It's no surprise to me that Halloween is edging up as an important holiday with Christmas and Easter. After all, aren't the latter two full of spirits and ghosts? Tell yourself this is fiction if you need to.
I'm being haunted.
When my mother-in-law went under the care of hospice in her home, I didn't believe she was dying and neither did she. She didn't seem "bad" enough. We justified a lot. She stopped walking and barely ate, but I was sure it would pass and this great, majestic woman would gain back her biceps and start rearranging my furniture any day. We couldn't be a family without her. It just wasn't possible that she could leave us forever. It just wasn't.

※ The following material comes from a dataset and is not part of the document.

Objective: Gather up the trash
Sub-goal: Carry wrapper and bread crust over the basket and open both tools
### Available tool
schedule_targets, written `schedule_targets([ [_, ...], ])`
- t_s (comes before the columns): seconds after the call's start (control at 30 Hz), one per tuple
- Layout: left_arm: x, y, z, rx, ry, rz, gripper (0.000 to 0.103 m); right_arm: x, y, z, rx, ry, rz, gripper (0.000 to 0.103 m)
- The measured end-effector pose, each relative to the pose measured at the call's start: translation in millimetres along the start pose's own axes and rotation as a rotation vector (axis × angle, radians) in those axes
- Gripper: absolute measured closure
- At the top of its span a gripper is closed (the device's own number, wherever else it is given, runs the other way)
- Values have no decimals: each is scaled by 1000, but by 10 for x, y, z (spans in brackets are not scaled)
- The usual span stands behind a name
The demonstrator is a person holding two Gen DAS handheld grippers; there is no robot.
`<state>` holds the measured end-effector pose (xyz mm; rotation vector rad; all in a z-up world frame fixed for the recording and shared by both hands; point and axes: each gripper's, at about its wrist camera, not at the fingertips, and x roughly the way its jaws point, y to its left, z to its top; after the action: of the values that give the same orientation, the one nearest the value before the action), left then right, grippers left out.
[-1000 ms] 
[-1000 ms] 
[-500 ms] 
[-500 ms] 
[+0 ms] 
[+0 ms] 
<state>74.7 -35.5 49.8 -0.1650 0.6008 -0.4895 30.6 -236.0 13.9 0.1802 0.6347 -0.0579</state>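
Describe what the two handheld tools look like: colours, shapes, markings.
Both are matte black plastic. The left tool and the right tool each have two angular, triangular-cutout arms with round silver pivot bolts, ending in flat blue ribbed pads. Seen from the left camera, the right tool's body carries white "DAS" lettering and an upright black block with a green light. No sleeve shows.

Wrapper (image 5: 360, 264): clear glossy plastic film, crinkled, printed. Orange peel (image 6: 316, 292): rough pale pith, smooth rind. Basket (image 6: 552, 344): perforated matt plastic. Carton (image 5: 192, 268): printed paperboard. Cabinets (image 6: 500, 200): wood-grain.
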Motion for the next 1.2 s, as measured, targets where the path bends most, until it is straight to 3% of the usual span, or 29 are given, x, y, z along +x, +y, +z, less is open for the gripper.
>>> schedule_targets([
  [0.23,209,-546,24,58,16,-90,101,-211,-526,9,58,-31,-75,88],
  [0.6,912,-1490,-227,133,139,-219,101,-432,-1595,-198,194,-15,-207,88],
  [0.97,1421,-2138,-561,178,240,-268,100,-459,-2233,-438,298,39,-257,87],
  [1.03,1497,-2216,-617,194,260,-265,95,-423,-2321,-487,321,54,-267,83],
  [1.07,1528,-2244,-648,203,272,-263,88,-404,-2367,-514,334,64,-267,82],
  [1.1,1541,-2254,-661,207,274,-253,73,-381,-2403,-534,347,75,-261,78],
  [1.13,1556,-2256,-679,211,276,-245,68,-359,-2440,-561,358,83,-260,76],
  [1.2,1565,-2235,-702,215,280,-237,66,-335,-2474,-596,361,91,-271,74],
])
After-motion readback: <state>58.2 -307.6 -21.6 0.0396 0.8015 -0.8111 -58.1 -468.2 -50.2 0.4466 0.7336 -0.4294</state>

In case it really was the end like they said, I sat on her couch with her went over scenarios for when her advice would be needed or the strong arm of her matriarchy would be warranted to settle some dispute. (What color shall we paint the bathroom? What if we can't decide where to have Thanksgiving?) I didn't get any straight answers, but when I asked her what would happen in the case of big scenarios - family upheaval? - she promised to rattle things around if she had to. That's right, my dying mother-in-law promised to haunt me. I laughed at the time. Of course the barrier of death wasn't going to prevent someone like Maria from ruling her roost.
As the weeks passed, the inevitable occurred. Maria died. We were talking to her as it happened. I saw the force of life evaporate from her face. It was over. I drove the long 90 minutes back home to tell my kids their Oma was gone.
Two nights later, the family came over for a big dinner. There were some hiccups about how to settle her estate. We were leaderless and didn't know how to deal. Words flew, booze flowed, there were tears wiped from exhausted, sun-ripened faces of early August. It was one of those times when you need Maria around to sound-off so everyone can get a plan. No one would have disagreed with her. She wouldn't have hurt any feelings. She would have yelled at us and we would have done it.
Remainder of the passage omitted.